#**Anomaly Detection in Continuous Data Streams**

## **Project Description**
This project involves developing a Python script that detects anomalies in a continuous data stream. This data stream simulates real-time sequences of floating-point numbers, representing various metrics, such as financial transactions or system metrics. The primary goal is to identify unusual patterns, such as exceptionally high values or deviations from the norm.

## **Objectives**
The main objectives of this project are:

1. **Algorithm Selection**: Identify and implement a suitable algorithm for anomaly detection that can adapt to concept drift and seasonal variations.
2. **Data Stream Simulation**: Design a function that simulates a continuous data stream, incorporating regular patterns, seasonal elements, and random noise.
3. **Anomaly Detection**: Develop a real-time mechanism to accurately flag anomalies as the data is streamed.
4. **Optimization**: Ensure that the algorithm is optimized for speed and efficiency.
5. **Visualization**: Create a straightforward real-time visualization tool to display both the data stream and any detected anomalies.

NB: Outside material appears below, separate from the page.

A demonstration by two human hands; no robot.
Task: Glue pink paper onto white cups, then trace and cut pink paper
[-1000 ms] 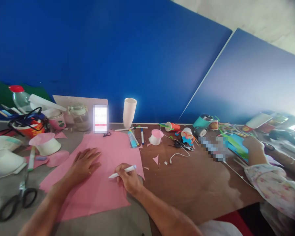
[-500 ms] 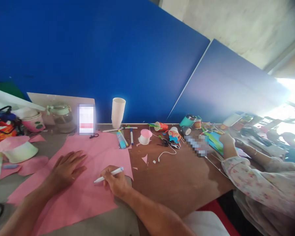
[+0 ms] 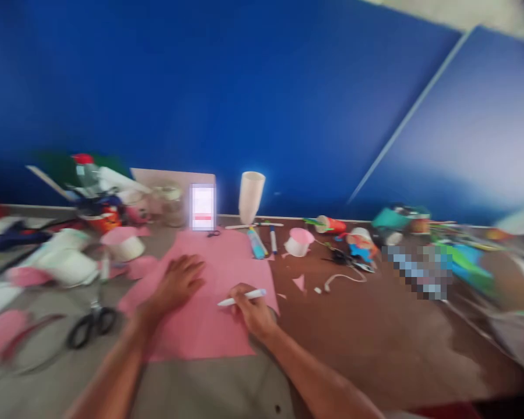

## **Explanation of the Chosen Algorithm**

- ### Exponential Moving Average (EMA)
The EMA is an effective method for smoothing time-series data, which helps in detecting anomalies by focusing more on recent observations. It calculates a weighted average of the past data points, with the latest points having more significance.

- ### Isolation Forest
Isolation Forest is a robust algorithm designed specifically for anomaly detection. It works by isolating observations in a random partitioning tree structure. Anomalies are expected to be easier to isolate, leading to shorter paths in the tree. This method is particularly effective for high-dimensional datasets.

- ### Effectiveness
The combination of EMA and Isolation Forest allows the system to adapt to seasonal variations and detect both point anomalies and batch anomalies efficiently. This is particularly useful in scenarios where the data is continuously generated, as it balances real-time detection with accuracy.

### **Algorithm Selection Explanation**

In this project, I chose to implement two algorithms for anomaly detection: the Exponential Moving Average (EMA) and the Isolation Forest. The EMA is particularly effective for real-time data streams, as it adapts quickly to changes in data trends and provides a smoothing mechanism that allows for the detection of deviations from typical patterns. This is essential when monitoring metrics that may have seasonal fluctuations or concept drift. On the other hand, the Isolation Forest is a robust machine learning model specifically designed for anomaly detection in high-dimensional datasets. It excels at identifying anomalies based on the concept of isolating observations in the feature space, making it highly effective for batch processing of data points. By combining these two approaches, the system leverages the strengths of both real-time adaptation and batch anomaly detection, thus ensuring a comprehensive and effective anomaly detection mechanism.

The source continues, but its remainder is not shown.